Hubungan Dukungan Sosial Teman Sebaya Dengan Kecemasan Pada Mahasiswa Perantau S1 Keperawatan Di Institut Kesehatan Payung Negeri Pekanbaru
Kata Kunci:
Dukungan Sosial Teman Sebaya, Kecemasan, Mahasiswa PerantauAbstrak
Mahasiswa perantau merupakan kelompok yang rentan mengalami kecemasan akibat tuntutan adaptasi terhadap lingkungan baru, perpisahan dengan keluarga, serta tekanan akademik. Dukungan sosial teman sebaya dipandang sebagai salah satu faktor yang berpotensi memengaruhi tingkat kecemasan mahasiswa. Penelitian ini bertujuan untuk mengetahui hubungan antara dukungan sosial teman sebaya dengan kecemasan pada mahasiswa perantau S1 Keperawatan di Institut Kesehatan Payung Negeri Pekanbaru. Metode: Penelitian ini menggunakan desain kuantitatif korelasional dengan pendekatan cross sectional.

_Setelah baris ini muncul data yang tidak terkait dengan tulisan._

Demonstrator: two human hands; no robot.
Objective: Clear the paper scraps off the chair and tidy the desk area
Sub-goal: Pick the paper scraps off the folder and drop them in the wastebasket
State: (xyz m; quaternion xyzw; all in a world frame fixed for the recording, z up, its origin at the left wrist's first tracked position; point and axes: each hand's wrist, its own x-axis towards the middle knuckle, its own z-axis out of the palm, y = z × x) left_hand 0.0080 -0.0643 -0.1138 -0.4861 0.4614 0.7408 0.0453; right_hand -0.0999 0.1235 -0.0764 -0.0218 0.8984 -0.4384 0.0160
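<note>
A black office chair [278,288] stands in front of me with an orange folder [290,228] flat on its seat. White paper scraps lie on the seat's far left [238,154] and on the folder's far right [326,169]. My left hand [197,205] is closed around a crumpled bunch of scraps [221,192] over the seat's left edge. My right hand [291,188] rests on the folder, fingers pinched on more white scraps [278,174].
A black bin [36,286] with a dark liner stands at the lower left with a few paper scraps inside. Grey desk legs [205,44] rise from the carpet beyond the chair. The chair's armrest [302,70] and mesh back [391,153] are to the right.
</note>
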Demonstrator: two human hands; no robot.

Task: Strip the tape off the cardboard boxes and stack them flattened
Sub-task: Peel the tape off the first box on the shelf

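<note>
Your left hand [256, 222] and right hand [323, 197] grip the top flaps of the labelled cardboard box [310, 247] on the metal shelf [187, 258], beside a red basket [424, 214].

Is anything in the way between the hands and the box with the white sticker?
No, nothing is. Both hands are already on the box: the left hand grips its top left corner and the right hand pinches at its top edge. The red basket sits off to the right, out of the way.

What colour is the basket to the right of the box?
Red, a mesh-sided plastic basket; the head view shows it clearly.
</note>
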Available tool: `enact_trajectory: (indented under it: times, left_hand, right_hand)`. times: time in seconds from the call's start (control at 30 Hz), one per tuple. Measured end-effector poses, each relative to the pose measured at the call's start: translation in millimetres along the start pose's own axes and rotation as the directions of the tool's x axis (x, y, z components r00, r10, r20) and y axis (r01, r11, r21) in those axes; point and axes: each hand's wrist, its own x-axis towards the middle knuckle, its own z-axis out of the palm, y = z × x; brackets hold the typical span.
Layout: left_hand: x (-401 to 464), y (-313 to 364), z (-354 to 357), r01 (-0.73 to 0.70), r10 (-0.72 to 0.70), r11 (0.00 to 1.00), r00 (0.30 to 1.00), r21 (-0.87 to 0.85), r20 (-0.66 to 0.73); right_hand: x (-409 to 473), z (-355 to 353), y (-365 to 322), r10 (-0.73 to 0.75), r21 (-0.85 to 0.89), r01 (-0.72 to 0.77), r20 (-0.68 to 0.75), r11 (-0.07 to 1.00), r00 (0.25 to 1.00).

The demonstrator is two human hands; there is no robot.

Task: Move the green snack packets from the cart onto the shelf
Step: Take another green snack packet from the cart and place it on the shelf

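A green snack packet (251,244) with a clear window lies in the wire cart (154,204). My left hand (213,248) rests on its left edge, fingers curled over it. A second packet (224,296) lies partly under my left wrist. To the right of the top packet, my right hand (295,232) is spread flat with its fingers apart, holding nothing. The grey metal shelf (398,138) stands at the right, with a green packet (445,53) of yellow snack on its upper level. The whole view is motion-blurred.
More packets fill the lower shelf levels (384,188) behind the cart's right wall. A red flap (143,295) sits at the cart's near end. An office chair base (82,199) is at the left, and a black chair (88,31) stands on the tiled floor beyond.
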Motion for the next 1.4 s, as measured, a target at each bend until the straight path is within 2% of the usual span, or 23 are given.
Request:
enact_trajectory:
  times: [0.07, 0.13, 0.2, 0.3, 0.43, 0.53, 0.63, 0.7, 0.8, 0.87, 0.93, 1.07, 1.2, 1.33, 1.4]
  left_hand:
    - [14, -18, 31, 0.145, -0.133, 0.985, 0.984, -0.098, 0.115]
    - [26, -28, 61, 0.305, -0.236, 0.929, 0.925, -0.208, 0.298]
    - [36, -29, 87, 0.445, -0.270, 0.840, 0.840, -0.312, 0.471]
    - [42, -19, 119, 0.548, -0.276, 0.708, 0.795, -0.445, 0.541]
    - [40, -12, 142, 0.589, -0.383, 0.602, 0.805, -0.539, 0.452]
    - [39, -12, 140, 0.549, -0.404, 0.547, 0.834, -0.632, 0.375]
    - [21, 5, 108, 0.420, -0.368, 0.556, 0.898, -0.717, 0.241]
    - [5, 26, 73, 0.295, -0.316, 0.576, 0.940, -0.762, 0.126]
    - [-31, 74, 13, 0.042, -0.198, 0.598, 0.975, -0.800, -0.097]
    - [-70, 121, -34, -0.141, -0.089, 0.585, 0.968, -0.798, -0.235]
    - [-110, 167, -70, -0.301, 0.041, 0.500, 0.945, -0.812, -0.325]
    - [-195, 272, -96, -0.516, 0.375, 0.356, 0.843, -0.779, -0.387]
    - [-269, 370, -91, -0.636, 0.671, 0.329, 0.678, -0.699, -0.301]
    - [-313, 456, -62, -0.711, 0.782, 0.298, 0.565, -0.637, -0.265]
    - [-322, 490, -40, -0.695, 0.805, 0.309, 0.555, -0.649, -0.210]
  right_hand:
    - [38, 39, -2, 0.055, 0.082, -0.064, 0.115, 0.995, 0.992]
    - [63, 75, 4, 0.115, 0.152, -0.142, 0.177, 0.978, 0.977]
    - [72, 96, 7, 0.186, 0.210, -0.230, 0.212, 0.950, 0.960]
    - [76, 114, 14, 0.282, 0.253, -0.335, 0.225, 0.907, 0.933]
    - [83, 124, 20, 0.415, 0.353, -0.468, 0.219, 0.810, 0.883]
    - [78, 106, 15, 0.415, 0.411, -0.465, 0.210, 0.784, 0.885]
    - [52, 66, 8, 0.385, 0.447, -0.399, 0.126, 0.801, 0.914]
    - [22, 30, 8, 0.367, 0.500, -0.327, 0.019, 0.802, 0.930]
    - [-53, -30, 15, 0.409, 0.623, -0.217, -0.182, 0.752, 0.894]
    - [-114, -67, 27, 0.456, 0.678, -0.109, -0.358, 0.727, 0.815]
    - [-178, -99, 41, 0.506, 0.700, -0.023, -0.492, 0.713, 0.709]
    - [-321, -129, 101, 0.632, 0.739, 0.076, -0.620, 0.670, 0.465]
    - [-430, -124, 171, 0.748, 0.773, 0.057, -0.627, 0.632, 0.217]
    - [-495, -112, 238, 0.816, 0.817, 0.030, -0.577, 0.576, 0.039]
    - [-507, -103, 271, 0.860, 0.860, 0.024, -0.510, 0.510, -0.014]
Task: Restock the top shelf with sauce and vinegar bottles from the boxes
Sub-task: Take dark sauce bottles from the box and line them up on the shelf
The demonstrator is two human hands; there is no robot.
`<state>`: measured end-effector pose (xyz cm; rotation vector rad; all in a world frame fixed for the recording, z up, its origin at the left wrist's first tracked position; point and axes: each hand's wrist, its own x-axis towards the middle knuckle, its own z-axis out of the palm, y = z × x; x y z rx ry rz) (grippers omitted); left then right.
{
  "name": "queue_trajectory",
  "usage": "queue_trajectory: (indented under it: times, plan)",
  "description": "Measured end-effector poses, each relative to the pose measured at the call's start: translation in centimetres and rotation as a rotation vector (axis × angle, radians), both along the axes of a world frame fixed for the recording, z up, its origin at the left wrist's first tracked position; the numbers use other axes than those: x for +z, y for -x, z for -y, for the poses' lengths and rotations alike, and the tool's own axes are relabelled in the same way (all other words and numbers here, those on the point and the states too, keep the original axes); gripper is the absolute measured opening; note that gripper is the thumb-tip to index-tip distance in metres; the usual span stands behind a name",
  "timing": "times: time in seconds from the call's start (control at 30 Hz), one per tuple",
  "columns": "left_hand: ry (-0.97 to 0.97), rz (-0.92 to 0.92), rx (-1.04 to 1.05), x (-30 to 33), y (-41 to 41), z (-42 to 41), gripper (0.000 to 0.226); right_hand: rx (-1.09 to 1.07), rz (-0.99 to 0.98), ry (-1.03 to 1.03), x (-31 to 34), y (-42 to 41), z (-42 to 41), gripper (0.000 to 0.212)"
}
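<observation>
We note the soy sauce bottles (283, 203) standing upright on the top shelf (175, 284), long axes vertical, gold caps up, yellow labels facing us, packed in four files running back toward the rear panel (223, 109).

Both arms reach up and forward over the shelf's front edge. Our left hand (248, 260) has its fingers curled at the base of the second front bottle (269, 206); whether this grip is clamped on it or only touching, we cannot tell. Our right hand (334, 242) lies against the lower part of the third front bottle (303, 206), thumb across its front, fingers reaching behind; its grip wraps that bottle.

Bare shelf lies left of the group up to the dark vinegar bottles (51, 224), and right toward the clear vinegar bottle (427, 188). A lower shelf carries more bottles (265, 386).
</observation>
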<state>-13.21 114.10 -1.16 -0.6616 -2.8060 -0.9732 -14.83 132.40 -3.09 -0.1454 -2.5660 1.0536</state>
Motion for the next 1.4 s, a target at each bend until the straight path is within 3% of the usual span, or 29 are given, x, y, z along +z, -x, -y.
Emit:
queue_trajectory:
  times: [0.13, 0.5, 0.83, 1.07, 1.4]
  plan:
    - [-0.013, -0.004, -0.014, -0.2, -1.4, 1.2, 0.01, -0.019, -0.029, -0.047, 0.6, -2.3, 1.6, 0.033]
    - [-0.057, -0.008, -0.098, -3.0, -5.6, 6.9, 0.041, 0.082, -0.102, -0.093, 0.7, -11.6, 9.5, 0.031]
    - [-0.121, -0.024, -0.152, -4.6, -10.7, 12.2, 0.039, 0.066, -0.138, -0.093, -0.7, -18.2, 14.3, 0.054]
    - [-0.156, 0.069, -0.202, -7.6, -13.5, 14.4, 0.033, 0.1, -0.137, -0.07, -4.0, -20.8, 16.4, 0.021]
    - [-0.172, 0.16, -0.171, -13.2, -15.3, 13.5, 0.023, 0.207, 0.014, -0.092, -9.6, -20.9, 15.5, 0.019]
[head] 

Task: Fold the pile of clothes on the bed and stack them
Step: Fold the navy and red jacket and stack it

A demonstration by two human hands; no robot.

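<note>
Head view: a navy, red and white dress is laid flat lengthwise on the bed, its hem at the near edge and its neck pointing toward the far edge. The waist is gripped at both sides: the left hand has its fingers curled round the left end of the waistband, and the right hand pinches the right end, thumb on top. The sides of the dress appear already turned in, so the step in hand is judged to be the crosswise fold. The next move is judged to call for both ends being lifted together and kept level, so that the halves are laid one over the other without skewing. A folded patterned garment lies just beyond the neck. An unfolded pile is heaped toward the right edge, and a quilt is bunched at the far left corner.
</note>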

Populasi penelitian adalah mahasiswa perantau S1 Keperawatan tingkat 1 di Institut Kesehatan Payung Negeri Pekanbaru, dengan jumlah sampel sebanyak 136 responden yang dipilih menggunakan teknik stratified random sampling. Pengumpulan data dilakukan menggunakan kuesioner dukungan sosial teman sebaya dan Depression Anxiety Stress Scales (DASS). Analisis data dilakukan menggunakan uji Chi-Square. Hasil: Hasil analisis statistik menunjukkan tidak terdapat hubungan yang signifikan antara dukungan sosial teman sebaya dengan kecemasan pada mahasiswa perantau, dengan nilai p-value sebesar 0,194 (p > 0,05). Diskusi: Temuan ini menunjukkan bahwa tingkat kecemasan pada mahasiswa perantau tidak semata-mata dipengaruhi oleh dukungan sosial teman sebaya. Faktor lain seperti beban akademik, tuntutan praktik klinik, serta mekanisme koping individu diduga memiliki peran yang lebih dominan dalam memengaruhi kecemasan mahasiswa.